Saturday, October 16, 2010

BBC Does a Columbus -

- finds the lost tigers of Bhutan


On September 20, BBC published a report in its Earth News section of its web edition that has had the global wildlife and conservation community abuzz with excitement. In the article, ‘Lost tiger population discovered in Bhutan mountains’, editor Earth News, Matt Walker, described with unconcealed enthusiasm the expedition where the BBC team “left (camera) traps at an altitude of between 3,000m and 4,100m” in the Bhutan mountains for many months and returned eventually with footage of two adult tigers—one male and one female. “The discovery,” the report says, “has stunned experts, as the tigers are living at a higher altitude than any others known and appear to be successfully breeding.” Veteran cameraman Gordon Buchanan, who was on the expedition, was reportedly moved to tears when he saw the footage.
In a world starved of good news about wildlife, the global media lapped up this discovery.

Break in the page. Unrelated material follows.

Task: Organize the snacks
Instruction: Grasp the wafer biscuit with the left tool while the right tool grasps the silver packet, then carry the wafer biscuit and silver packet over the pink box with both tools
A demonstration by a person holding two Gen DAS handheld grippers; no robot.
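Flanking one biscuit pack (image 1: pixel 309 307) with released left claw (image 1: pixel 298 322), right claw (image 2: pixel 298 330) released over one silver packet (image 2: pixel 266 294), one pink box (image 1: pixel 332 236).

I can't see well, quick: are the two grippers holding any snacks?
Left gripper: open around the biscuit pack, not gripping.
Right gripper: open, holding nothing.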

The BBC claim was relayed and published widely with no questions asked at all. It didn’t occur to anyone to ask what a ‘lost tiger population’ meant? When was it lost for it to have been discovered now? The BBC team had got the footage for sure, but how did they know where to put up the cameras in the first place?
The report does acknowledge the Bhutan Ministry of Agriculture and Forests and Forest Guard Phup Tshering, but the heroes of the entire episode are, of course, the BBC crew and conservationist Alan Rabinowitz, President of conservation organization, Panthera, and leader of the expedition. Walker credits Rabinowitz with having “suspected that tigers may also be living at higher altitude, following anecdotal reports by villagers suggesting that some were roaming as high as 4000m (13,000ft).”
The matter begs serious questioning: if local people had already known of the presence of the tigers, how can anyone claim their discovery? Why is it that local knowledge and understanding continues to be secondary to television crews and scientists?
BBC’s claim is not questionable only on semantics grounds and on its politics of lost, found and discovery, but also from the fact that there is considerable ‘hard’ evidence of the presence of tigers at high altitudes. For instance, a 2001 report of the World Wildlife Fund (WWF) – Bhutan Program says that in “September 1999, a camera trap set up by a wildlife survey team captured a tiger at 3,400 meters, the highest altitude ever recorded for a tiger. In its note on the ThrumshingLa National Park, the Bhutanese Tourism Ministry notes: “the park made news in the year 2000 when a WWF-supported survey team captured a camera-trap image of a tiger at 3,000 meters – the first photographic evidence that the magnificent creatures exist at such high altitudes.” More recent documents like The Tiger Action Plan for the Kingdom of Bhutan 2006-2015 published by the Nature Conservation Division of Bhutan’s Ministry of Agriculture along with the WWF Bhutan Program and the May 2010 National Tiger Recovery Program Summary of Global Tiger Initiative also note that the tiger in Bhutan inhabits ranges from an altitude of 100m to 4100 m about sea level. Another camera trapping study conducted in 2008 in the Jigme Dorji National Park found both pugmarks and pictures of tigers at an altitude between 3,700 and 4,300 meters above sea level. Even the web page of IUCN’s Red List of threatened species observes that tigers have been recorded in Bhutan upto 4,500 meters above sea level.
All of this has been completely ignored in BBC’s claim and the plethora of media reports that appeared in the wake of this ‘find’ and ‘discovery’. There was one voice of contestation that came, not surprisingly, from wildlife researchers in Bhutan. Not surprisingly, further, this voice has been completely drowned out. The online news site www.kuenselonline.com published a report on BBC’s claim with a title that was as subtle as it was instructive. “Cameras catch big cat at 4,000 m plus”, the headline said, followed by the subtitle “Further evidence of the wide range of the tiger in Bhutan”. The reported noted incisively that Bhutanese wildlife conservationists were not calling it a ‘discovery’ but only more ‘evidence’ to prove that tigers do roam the jungles of Bhutan at an altitude as high as 4,100 m. Sonam Wangchuk, head of the Bhutanese Wildlife Conservation Division noted about their findings of about a year ago: “We’ve found pug marks and droppings (of tigers) at the Jigme Dorji Wangchuck national park. The only thing we don’t have is a footage of them.”
The gulf between the reality on the ground and what has been claimed is too evident to have been missed. There are no lost tigers in Bhutan. There is no way anyone could have found or discovered them.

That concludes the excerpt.